[PROBLEM STATEMENT] Look through the listing for the string "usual" and copy out every line that holds it.

[SUPPLIED INFORMATION]
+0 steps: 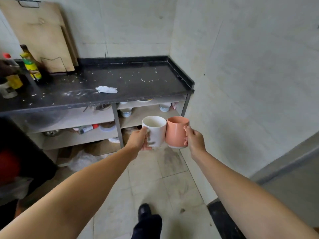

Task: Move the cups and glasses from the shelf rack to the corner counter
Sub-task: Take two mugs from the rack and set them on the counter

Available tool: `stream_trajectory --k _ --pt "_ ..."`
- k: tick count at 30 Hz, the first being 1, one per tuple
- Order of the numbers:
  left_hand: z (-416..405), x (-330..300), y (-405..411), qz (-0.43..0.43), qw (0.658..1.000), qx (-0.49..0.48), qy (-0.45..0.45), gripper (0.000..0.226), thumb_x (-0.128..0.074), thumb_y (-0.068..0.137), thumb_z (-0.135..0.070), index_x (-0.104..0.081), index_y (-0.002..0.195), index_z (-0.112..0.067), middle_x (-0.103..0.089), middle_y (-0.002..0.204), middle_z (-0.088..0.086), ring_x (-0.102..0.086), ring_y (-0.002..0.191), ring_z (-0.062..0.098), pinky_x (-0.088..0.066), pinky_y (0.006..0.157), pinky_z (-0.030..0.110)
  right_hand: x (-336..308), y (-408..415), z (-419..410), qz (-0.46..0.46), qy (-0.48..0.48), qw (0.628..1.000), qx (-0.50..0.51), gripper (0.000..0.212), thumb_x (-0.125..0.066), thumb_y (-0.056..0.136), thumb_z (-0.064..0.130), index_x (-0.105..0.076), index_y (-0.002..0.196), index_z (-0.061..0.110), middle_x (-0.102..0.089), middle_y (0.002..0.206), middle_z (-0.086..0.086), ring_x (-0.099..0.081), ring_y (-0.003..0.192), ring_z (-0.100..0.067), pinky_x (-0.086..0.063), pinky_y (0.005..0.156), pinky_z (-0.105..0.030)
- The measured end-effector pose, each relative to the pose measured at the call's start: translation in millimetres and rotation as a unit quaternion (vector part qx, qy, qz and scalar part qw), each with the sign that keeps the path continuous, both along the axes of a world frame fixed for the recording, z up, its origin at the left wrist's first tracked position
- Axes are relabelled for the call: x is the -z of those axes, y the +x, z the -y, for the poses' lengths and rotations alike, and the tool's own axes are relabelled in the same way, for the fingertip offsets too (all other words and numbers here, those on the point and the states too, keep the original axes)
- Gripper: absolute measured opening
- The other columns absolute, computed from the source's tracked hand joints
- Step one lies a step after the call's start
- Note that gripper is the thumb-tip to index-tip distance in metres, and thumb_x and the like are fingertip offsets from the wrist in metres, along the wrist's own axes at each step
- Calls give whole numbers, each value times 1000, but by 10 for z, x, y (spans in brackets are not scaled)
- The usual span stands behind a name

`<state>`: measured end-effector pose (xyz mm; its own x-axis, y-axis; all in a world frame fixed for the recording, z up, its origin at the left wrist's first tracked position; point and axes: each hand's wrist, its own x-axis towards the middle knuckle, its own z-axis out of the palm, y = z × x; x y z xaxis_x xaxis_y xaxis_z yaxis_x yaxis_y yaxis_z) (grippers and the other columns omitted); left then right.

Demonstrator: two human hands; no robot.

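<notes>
While both arms were stretched out ahead of me, my left hand (140, 139) was wrapped around the handle side of a glossy white ceramic mug (154, 131), and my right hand (194, 138) was closed on the handle of a matte salmon-pink ceramic mug (177, 131). Both mugs were upright, open ends up, their sides touching or very nearly so; I could not tell which. They hung in the air over the pale tiled floor (165, 183), in front of and below the black stone corner surface (131, 83), roughly level with the open shelves (148, 116) underneath it, where a few small bowls sat.

I judged this to be the carrying step: two cups were in hand and on their way, neither one set down. The surface itself held no cups that I could see. Its right and back portions looked free, apart from scattered white crumbs and a crumpled white tissue (106, 89) near the middle front. Bottles (31, 66) and leaning wooden cutting boards (43, 37) crowded the left end.

The next move, as I read it, called for lifting both mugs above the raised front edge, reaching in toward the corner, and lowering them flat, slightly apart so they would not knock together on release.
</notes>
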<state>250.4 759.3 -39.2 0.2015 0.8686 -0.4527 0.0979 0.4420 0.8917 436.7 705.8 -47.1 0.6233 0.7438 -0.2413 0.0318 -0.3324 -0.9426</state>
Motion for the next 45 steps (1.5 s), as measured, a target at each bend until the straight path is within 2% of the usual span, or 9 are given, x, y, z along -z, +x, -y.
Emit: stream_trajectory --k 5,11,16,18,27,31,36,40,45 --pt "-1000 -153 415 17 1000 -4 21 40 -38 101 -24 -41 65 -9 -35 59 6 -44 27 10 -42 28 19 -83 399 -994 4 1 1000 13 38 -49 96 32 -51 64 12 -50 61 -3 -46 55 -18 -37 57 -30" --pt "-2246 -317 739 13 1000 8 8 39 -40 97 -25 -41 60 -14 -35 39 -7 -45 27 4 -55 56 30 -287 849 -2170 28 -7 999 16 39 -45 98 40 -47 65 18 -50 66 -1 -49 62 -17 -41 64 -30" --pt "-3162 -282 957 19 999 -8 28 39 -41 95 -22 -41 58 -13 -35 45 -2 -48 28 5 -56 77 42 -253 1191 -3169 11 6 1000 12 38 -48 96 36 -49 64 17 -49 64 -1 -47 58 -19 -41 67 -35" --pt "-3578 -209 1081 13 999 -18 27 37 -41 95 -23 -42 59 -14 -36 40 -6 -47 29 4 -57 72 40 -191 1315 -3607 12 6 1000 5 39 -49 96 38 -49 63 18 -50 64 -1 -48 60 -20 -41 68 -36" --pt "-5574 110 1860 -25 998 -54 13 31 -39 98 -30 -52 75 -14 -40 61 0 -46 54 13 -57 64 33 144 2059 -5746 22 -20 998 -55 36 -46 97 42 -55 73 17 -56 75 -2 -52 75 -20 -42 71 -33" --pt "-6365 194 2188 -32 995 -88 -15 24 -39 98 -28 -55 98 -10 -45 66 -2 -48 58 11 -57 65 31 191 2370 -6589 37 -49 995 -77 38 -41 98 45 -58 85 14 -54 77 -1 -54 81 -22 -41 73 -31" --pt "-7333 396 2537 -64 994 -84 -23 36 -41 96 -30 -59 114 -4 -48 72 -1 -52 63 11 -54 54 26 373 2604 -7517 39 -68 993 -86 36 -39 99 43 -56 91 13 -56 87 -3 -53 87 -20 -41 75 -31" --pt "-8002 644 2779 -68 993 -86 -33 43 -42 94 -31 -59 120 -1 -49 74 1 -52 65 13 -54 53 26 572 2735 -8126 42 -71 994 -75 41 -40 99 42 -45 65 21 -46 68 3 -47 70 -15 -34 59 -25" --pt "-8541 926 2960 -74 992 -98 -27 45 -42 94 -33 -60 119 0 -51 93 10 -54 74 16 -53 52 24 792 2823 -8691 79 -79 991 -70 42 -38 100 40 -45 63 20 -45 65 3 -43 63 -11 -31 55 -24"
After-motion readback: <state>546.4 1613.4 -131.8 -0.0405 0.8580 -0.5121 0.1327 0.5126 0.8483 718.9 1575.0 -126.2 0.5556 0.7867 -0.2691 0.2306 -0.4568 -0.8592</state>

[THE ANSWER]
- The usual span stands behind a name
Motion for the next 45 steps (1.5 s), as measured, a target at each bend until the straight path is within 2% of the usual span, or 9 are given, x, y, z along -z, +x, -y.

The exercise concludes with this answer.